Don d’organes : banaliser le dialogue
Le don d’organes est un impératif vital pour de nombreux patients en attente de greffe. Derrière les refus clairement exprimés, qui restent très largement minoritaires, les oppositions aux prélèvements procèdent le plus souvent de la méconnaissance des intentions du défunt.

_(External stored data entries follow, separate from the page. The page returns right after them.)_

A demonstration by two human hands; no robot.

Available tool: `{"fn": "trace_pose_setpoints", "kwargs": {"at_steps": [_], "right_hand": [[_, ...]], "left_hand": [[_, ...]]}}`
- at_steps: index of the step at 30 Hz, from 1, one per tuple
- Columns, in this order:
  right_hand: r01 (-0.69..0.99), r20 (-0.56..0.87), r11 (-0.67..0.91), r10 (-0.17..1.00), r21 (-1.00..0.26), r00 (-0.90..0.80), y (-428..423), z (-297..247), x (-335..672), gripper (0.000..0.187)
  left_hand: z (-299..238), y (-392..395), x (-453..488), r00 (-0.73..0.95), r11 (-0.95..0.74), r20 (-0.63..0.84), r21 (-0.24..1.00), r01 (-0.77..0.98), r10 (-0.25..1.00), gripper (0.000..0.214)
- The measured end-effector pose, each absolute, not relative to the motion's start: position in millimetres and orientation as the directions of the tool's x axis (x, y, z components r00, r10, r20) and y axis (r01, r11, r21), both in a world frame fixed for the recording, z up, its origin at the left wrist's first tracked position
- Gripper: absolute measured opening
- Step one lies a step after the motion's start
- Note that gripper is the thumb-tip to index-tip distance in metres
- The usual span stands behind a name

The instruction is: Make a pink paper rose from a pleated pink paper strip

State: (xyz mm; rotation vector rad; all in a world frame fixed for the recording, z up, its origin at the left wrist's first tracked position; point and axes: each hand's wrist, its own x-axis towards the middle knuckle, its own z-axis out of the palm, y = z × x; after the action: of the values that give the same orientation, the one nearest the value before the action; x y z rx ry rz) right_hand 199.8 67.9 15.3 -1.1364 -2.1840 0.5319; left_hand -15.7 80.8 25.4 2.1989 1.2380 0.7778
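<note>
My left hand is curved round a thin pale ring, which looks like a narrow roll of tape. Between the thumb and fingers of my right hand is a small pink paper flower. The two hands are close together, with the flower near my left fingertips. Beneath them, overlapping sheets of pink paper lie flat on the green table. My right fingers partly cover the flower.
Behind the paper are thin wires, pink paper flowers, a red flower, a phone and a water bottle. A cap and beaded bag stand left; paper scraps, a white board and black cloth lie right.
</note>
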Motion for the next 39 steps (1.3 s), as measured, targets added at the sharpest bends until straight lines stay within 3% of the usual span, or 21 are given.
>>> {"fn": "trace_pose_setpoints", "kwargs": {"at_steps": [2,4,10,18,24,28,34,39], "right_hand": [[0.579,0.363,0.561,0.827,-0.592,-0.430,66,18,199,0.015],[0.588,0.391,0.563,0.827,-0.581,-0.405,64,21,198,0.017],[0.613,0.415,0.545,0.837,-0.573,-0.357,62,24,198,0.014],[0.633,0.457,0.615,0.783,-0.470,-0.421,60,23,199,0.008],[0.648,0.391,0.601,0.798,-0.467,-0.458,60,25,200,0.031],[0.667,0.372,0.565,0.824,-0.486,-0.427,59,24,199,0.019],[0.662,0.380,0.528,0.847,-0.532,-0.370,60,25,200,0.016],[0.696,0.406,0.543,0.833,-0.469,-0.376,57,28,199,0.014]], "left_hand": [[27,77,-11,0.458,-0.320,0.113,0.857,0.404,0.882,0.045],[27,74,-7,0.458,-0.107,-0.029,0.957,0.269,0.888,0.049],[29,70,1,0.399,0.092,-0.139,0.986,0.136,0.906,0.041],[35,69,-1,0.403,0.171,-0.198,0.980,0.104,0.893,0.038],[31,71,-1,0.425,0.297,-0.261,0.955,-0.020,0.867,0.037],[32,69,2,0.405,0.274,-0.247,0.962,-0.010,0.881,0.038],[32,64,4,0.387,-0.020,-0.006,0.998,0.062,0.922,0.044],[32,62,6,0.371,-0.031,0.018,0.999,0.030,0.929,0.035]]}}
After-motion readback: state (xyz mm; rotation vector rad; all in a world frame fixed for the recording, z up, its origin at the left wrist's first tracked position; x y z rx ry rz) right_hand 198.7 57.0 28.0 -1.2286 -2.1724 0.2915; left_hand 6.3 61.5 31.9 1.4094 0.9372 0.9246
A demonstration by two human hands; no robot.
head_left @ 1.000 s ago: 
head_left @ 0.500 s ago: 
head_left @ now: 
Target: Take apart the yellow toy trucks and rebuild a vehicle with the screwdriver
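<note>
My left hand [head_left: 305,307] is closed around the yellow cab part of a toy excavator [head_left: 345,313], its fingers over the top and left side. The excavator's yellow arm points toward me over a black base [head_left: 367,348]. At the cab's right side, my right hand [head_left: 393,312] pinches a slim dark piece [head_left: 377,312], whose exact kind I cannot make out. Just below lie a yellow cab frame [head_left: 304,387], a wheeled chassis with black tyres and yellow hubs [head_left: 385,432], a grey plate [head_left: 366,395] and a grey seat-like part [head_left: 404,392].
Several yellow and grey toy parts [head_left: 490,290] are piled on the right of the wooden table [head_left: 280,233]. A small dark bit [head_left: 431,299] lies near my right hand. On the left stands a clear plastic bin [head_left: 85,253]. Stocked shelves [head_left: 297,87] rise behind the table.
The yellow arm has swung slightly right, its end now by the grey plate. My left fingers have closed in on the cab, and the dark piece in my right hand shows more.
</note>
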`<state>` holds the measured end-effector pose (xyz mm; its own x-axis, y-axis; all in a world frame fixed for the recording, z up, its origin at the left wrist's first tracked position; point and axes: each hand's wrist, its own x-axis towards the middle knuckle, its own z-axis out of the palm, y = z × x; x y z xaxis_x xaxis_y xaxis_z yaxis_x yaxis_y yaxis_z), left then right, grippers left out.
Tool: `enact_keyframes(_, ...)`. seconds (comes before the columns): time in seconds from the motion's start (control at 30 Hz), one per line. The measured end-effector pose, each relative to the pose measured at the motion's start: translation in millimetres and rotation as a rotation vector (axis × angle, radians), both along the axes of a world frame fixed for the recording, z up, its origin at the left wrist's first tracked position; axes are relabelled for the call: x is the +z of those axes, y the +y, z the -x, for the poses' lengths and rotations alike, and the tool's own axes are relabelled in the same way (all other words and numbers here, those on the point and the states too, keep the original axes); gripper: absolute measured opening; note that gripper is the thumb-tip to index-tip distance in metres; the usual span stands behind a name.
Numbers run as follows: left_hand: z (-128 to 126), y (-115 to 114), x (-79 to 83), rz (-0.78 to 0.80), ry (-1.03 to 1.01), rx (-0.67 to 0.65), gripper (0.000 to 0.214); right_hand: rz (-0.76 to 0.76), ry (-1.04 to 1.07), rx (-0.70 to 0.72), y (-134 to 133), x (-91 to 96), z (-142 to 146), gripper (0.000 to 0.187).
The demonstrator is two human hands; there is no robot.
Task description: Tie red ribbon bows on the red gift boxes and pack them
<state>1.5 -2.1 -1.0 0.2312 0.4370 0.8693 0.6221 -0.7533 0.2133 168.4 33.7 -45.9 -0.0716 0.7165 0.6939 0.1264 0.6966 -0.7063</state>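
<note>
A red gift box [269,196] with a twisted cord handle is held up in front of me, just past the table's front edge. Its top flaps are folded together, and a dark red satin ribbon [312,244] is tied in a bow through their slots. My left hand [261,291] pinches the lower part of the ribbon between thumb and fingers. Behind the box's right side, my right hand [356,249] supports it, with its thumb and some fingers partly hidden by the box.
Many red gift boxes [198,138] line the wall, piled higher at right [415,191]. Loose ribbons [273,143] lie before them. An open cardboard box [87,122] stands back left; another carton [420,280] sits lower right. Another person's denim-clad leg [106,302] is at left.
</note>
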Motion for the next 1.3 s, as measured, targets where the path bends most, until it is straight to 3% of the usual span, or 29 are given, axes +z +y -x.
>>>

En chute libre durant la phase aiguë de la pandémie, les prélèvements et les greffes d’organes sont repartis à la hausse depuis deux ans. Conformes aux objectifs du nouveau plan national, les résultats affichés pourraient cependant être améliorés, en libérant la parole et en clarifiant la position de chacun. Les enjeux de santé publique ne sont pas anodins. Rein, foie, cœur, poumon… Un millier de patients succombent tous les ans faute de transplantation. « La situation exige un débat éthique et sociétal pour augmenter les chances de survie des personnes inscrites sur les listes d’attente. La question n’est pas simple, mais elle doit être ouvertement abordée dans les familles et dans les écoles », explique Jean-Louis Touraine, ancien député du Rhône et président de l’association France Transplant. Autre voie de progrès identifiée : démystifier et stimuler les dons du vivant. Très peu nombreuses, ces greffes sont pourtant plus efficaces et plus durables, quand bien même les organes transplantés ne seraient pas génétiquement apparentés.
Faire savoir…
Globalement encourageant, le dernier bilan chiffré soulève néanmoins un paradoxe de taille : 80 % des Français se disent favorables au don d’organes et de tissus après leur décès, mais le taux d’opposition était de 33 % en 2022. « La méconnaissance des intentions réelles du défunt est la principale cause du non-prélèvement », affirme David Heard, directeur de la communication et des relations avec les publics de l’Agence de la biomédecine. Outre les actions menées dans le cadre de la journée nationale dédiée aux dons et aux donneurs, il évoque trois pistes concrètes pour lever les freins et briser les tabous : visibiliser le sujet dans les médias, banaliser le dialogue en famille et faire connaître sa décision. En première ligne, les équipes en charge de la coordination hospitalière des prélèvements et des greffes devront également accentuer leurs efforts pour gommer les disparités observées dans les territoires. « Certaines équipes spécialisées n’ont pas les compétences requises ni le temps nécessaire pour conduire ces entretiens complexes dans un moment aussi délicat. Il faut harmoniser les pratiques et les niveler par le haut », souligne Jan-Marc Charrel, président de France Rein. Une chose est sûre : les moyens des établissements de santé devront être renforcés.
… et savoir-faire !
Si chaque individu est présumé donneur, y compris en cas de mort cérébrale, le législateur impose deux obligations aux soignants avant tout prélèvement : consulter le registre national des refus et recueillir le consentement éclairé de la famille. « Les médecins référents et les infirmières coordinatrices qui assurent ces missions doivent être motivés, formés et évalués. Ils doivent chercher la non-opposition plutôt que l’approbation », relève Julien Rogier, médecin coordinateur du prélèvement d’organes et de tissus au sein du service de réanimation chirurgicale et traumatologique du CHU de Bordeaux et secrétaire général adjoint de la Société francophone de transplantation. Au-delà de leurs activités de recherche, certains laboratoires pharmaceutiques se mobilisent pour encourager et pérenniser les dons et les greffes, en assurant la disponibilité et en accompagnant le bon usage des traitements immunosuppresseurs. « Notre fine connaissance de cet écosystème nous permet également de faciliter les liens entre les différents acteurs et de sensibiliser le grand public par le biais de campagnes thématiques », précise Ghislaine Leleu, présidente d’Astellas France. Les experts sont catégoriques : les jeunes seront une cible privilégiée pour changer les mentalités.
Jonathan Icart
NB : ces propos ont été recueillis durant la deuxième table du colloque sur la transplantation organisé par Pharmaceutiques le 27 septembre dernier.